**To do**
Below are the entries. Transcribe exactly the lines from the one with "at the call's" through the one with "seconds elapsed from", ends included, and leave out all others.

# # # # #

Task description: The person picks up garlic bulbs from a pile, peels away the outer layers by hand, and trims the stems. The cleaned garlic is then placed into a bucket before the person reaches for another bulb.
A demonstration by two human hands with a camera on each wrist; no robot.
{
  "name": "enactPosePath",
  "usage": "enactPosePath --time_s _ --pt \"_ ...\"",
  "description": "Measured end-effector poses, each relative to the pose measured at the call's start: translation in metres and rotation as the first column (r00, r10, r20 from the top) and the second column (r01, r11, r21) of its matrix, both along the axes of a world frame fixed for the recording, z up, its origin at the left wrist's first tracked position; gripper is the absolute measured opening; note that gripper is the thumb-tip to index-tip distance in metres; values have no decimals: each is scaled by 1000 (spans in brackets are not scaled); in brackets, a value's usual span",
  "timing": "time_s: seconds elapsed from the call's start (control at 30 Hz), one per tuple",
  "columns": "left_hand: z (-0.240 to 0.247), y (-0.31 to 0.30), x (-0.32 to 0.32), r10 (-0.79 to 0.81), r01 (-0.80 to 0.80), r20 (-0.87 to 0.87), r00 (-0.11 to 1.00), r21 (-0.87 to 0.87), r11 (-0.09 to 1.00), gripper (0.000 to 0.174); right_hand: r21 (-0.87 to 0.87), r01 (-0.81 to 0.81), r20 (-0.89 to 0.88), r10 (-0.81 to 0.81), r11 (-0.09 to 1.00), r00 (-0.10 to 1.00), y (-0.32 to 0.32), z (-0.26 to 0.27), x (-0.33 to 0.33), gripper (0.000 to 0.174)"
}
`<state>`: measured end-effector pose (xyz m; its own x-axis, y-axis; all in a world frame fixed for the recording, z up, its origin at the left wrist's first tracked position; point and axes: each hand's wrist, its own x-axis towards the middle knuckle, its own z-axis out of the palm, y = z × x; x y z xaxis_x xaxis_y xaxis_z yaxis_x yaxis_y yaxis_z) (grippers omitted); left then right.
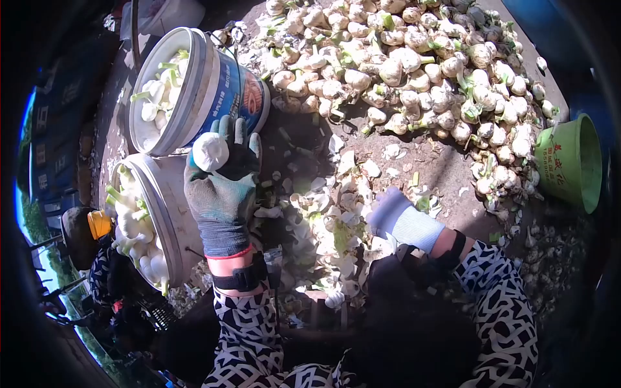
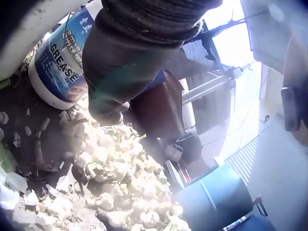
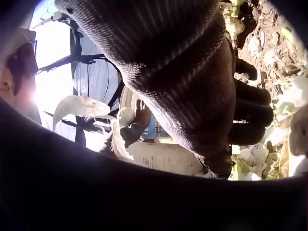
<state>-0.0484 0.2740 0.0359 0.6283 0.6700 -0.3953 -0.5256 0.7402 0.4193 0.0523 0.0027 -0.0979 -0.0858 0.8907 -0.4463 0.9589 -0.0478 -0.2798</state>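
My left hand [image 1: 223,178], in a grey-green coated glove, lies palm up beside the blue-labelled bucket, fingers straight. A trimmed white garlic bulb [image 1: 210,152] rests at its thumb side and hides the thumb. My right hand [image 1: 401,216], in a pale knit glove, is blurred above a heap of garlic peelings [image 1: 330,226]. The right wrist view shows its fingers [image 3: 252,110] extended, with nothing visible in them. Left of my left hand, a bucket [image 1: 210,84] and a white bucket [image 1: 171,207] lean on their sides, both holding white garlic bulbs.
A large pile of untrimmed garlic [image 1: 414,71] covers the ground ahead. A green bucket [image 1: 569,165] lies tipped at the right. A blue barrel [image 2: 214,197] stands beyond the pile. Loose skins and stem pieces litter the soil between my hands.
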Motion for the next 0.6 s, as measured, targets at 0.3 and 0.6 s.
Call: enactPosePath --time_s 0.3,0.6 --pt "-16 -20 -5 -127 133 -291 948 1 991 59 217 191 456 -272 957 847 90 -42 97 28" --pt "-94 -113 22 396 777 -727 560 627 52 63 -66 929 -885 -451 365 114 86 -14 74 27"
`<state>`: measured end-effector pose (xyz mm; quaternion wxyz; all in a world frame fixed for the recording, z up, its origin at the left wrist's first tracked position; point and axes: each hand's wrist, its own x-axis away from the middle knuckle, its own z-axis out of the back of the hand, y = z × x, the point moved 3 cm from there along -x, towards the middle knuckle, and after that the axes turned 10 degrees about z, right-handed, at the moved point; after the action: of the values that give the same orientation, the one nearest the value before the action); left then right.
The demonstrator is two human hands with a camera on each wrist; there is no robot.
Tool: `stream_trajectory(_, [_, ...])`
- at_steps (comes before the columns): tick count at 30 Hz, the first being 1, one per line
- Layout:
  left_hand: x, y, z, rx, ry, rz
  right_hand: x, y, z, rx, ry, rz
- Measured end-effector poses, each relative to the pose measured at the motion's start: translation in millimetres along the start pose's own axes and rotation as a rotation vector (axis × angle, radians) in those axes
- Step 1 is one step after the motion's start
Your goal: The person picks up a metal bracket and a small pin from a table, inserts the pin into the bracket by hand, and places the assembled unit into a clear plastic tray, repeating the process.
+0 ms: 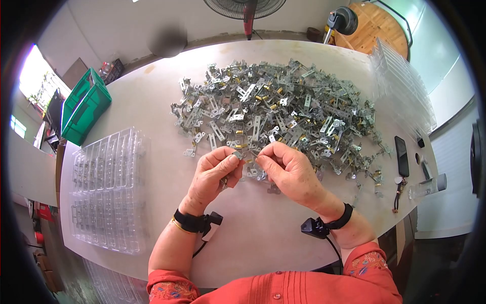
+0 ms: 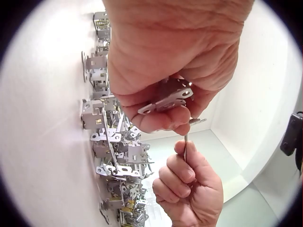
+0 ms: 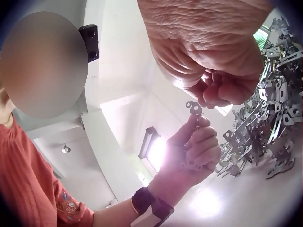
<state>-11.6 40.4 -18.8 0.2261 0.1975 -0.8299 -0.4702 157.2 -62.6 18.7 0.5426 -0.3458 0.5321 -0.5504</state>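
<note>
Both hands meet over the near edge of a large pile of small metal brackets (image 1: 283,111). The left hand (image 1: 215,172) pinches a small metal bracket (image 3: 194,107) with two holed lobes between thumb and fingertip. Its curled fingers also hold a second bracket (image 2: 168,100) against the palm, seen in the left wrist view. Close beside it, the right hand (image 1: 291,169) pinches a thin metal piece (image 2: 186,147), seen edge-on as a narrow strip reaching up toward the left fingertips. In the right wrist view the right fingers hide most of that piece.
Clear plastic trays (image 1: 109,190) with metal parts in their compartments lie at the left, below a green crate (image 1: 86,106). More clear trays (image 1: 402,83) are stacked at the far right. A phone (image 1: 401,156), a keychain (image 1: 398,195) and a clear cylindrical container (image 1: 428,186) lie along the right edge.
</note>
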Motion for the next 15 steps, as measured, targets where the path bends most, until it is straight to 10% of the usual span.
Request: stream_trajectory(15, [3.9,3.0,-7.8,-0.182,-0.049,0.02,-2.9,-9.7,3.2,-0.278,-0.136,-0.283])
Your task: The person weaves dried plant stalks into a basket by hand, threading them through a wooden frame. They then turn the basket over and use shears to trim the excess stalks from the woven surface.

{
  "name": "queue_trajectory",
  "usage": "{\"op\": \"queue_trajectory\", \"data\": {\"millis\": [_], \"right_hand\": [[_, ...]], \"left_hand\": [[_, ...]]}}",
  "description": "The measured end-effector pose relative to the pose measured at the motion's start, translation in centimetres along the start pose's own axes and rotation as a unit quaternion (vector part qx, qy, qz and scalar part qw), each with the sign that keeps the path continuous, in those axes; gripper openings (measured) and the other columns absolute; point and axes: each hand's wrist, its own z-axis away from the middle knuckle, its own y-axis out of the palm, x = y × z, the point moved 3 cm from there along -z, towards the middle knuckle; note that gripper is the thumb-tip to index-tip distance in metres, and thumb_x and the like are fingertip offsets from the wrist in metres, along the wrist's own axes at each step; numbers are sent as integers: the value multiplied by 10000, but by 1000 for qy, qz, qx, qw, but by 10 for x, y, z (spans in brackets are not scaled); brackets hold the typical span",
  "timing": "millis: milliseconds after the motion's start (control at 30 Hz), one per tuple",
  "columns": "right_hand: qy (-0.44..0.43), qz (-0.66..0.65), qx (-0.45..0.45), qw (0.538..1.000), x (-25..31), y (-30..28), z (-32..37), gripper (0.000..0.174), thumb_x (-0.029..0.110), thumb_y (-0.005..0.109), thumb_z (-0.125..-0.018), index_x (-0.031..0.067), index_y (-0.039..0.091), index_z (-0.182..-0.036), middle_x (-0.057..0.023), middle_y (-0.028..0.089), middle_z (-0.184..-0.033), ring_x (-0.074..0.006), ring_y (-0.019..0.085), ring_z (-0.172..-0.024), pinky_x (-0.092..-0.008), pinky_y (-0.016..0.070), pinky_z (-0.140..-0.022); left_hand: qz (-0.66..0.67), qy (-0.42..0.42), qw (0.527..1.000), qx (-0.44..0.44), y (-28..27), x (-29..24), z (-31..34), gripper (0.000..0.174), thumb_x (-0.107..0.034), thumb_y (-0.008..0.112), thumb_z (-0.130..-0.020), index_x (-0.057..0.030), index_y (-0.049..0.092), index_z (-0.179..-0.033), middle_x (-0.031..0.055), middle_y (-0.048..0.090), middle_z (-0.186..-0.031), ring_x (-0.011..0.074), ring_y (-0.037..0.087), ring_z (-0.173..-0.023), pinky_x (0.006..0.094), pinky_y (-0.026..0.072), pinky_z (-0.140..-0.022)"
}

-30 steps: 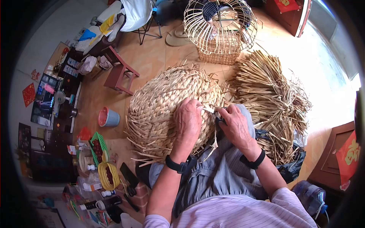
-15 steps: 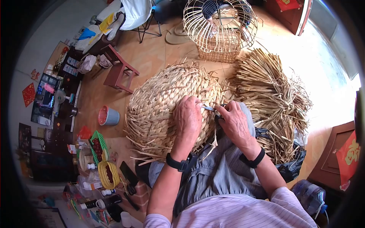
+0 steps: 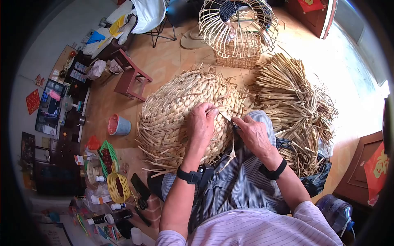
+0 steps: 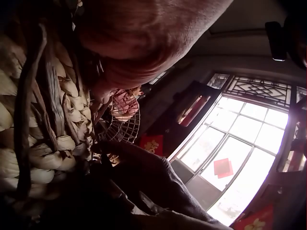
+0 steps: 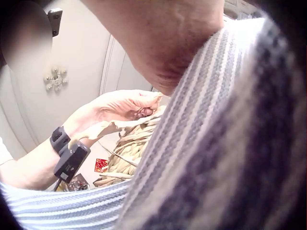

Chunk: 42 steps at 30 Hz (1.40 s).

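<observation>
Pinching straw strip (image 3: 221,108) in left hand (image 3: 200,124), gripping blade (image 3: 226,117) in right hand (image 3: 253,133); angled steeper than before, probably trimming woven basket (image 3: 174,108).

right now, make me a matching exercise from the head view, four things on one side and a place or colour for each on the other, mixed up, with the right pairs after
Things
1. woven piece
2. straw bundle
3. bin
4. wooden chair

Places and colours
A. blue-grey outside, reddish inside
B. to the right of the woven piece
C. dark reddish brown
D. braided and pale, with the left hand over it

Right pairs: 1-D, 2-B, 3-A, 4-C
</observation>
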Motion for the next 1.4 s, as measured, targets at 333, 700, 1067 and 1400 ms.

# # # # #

**Completed task**
  "description": "Measured end-effector poses, each relative to the pose measured at the call's start: translation in metres and rotation as the first column (r00, r10, r20 from the top) and the second column (r01, r11, r21) of its matrix, both along the axes of a world frame fixed for the recording, z up, its origin at the left wrist's first tracked position; gripper is the absolute measured opening; note that gripper is the thumb-tip to index-tip distance in metres; values have no decimals: each is scaled by 1000 (spans in brackets are not scaled); in brackets, a value's usual span",
  "timing": "time_s: seconds elapsed from the call's start (control at 30 Hz), one per tuple",

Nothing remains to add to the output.